COUNSEL: I'm going to ask that she read back the last pending question before we go on, but I would just state for the record that while - while we were on a break you stated to - to staff here at the prison here that this, referring to this deposition, is not important. Is it your position that this lawsuit is not important?
PLAINTIFF: The lawsuit is important, but, I mean, I mean, this is a hassle man. Don't you know, I got, ooh, man, psychological issues, man. You press the wrong button, man, too, man, you really don't want to do that, man.
COUNSEL: Why don't I want to do that?
PLAINTIFF: I mean, I keep telling you, when I tell you to leave stuff alone, man, leave it alone. I'm not properly medicated. I won't be responsible, man. I've asked you actually the best I know how to leave it alone, man.

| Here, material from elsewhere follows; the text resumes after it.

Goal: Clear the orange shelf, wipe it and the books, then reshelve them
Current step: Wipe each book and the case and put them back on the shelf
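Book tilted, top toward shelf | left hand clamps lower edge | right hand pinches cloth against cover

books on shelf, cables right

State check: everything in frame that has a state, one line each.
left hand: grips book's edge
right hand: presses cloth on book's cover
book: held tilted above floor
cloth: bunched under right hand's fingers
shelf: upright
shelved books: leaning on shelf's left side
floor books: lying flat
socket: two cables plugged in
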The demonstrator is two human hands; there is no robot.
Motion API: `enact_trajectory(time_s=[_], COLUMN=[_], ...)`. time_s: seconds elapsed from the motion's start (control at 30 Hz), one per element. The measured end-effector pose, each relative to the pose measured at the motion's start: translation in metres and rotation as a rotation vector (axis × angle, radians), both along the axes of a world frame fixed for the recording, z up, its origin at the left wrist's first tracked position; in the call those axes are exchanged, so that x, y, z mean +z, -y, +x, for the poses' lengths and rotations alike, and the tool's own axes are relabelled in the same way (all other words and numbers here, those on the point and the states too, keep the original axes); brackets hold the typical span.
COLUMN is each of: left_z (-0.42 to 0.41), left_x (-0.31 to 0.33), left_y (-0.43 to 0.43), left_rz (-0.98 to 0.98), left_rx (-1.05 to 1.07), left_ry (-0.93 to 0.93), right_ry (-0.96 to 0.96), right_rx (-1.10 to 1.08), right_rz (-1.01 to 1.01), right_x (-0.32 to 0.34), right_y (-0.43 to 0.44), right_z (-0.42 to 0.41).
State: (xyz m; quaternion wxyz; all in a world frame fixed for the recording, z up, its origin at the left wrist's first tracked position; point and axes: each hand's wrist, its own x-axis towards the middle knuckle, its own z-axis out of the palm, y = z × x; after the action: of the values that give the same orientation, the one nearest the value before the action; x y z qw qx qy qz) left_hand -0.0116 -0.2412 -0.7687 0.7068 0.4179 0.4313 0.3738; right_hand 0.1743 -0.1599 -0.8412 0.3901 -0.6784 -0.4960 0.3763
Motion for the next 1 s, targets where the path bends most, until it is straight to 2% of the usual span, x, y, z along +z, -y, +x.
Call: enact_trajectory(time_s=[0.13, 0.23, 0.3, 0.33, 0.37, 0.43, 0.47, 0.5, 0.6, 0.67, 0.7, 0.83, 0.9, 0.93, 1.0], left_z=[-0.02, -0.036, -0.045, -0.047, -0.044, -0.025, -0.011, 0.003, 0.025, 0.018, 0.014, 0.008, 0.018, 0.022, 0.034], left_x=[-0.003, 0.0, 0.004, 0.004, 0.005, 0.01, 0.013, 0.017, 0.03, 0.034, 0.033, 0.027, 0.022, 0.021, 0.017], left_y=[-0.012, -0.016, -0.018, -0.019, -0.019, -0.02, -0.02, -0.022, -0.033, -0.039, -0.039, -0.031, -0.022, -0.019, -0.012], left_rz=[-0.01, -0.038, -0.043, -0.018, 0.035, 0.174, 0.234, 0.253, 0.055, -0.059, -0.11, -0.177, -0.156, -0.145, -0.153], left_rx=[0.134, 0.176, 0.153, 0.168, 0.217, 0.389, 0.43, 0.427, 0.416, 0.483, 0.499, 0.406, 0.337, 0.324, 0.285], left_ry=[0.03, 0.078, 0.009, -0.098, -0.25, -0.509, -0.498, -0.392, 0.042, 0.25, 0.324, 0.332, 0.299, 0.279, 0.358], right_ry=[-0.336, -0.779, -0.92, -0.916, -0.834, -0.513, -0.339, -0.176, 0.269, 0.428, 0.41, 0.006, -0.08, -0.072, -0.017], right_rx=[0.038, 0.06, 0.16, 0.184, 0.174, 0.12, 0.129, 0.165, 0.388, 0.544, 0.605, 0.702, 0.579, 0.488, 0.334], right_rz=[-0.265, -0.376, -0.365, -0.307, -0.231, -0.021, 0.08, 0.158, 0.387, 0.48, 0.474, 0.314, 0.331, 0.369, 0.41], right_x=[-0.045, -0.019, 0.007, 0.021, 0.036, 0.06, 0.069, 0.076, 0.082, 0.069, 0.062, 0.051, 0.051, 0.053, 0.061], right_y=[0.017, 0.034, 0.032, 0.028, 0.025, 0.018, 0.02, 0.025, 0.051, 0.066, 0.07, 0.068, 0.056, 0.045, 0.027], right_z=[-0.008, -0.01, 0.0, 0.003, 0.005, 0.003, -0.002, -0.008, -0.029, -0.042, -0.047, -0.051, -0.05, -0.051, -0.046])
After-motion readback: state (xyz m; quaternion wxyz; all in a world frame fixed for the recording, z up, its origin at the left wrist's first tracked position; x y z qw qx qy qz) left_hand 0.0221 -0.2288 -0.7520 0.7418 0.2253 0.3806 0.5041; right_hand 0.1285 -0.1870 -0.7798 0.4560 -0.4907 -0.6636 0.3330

         Concluding that continuing to try to clarify the plaintiff's answer would make matters worse, counsel moved on, and completed the deposition without getting the clarifying information. Id. Counsel indicates that he

deliberately steered clear from certain legitimate lines of inquiry that, but for Plaintiff's threats, he would have otherwise pursued because he believed them likely to provoke further threats or violent actions from the Plaintiff, including, but not limited to, Plaintiff's full disciplinary record and history of confrontations with staff at the Racine County Jail.

Id. at 6. Before leaving the deposition-and with institution staff present- counsel called the court's chambers to ask the court to address the issues described above. The court's staff indicated to counsel that Judge Pepper was not available to receive the call. Id. (In fact, Judge Pepper was in Chicago on personal business on May 13, 2016, and was not available to take calls that day.) Counsel indicates that the court reporter appeared shaken, stated that she'd never seen anything like this during a prison deposition, and that if the plaintiff had made another threatening statement, she would have left. Id. Counsel indicates that he himself has conducted over thirty inmate depositions, some at supermax facilities, and has never been threatened or made to feel that his or anyone else's safety was at risk. Id. Counsel believes that the plaintiff deliberately threatened him with violence. He indicates that he spent nine hours working on the deposition (including prep time, travel and conducting the deposition itself), and also would be receiving an invoice for the cost of obtaining the deposition transcript. Id.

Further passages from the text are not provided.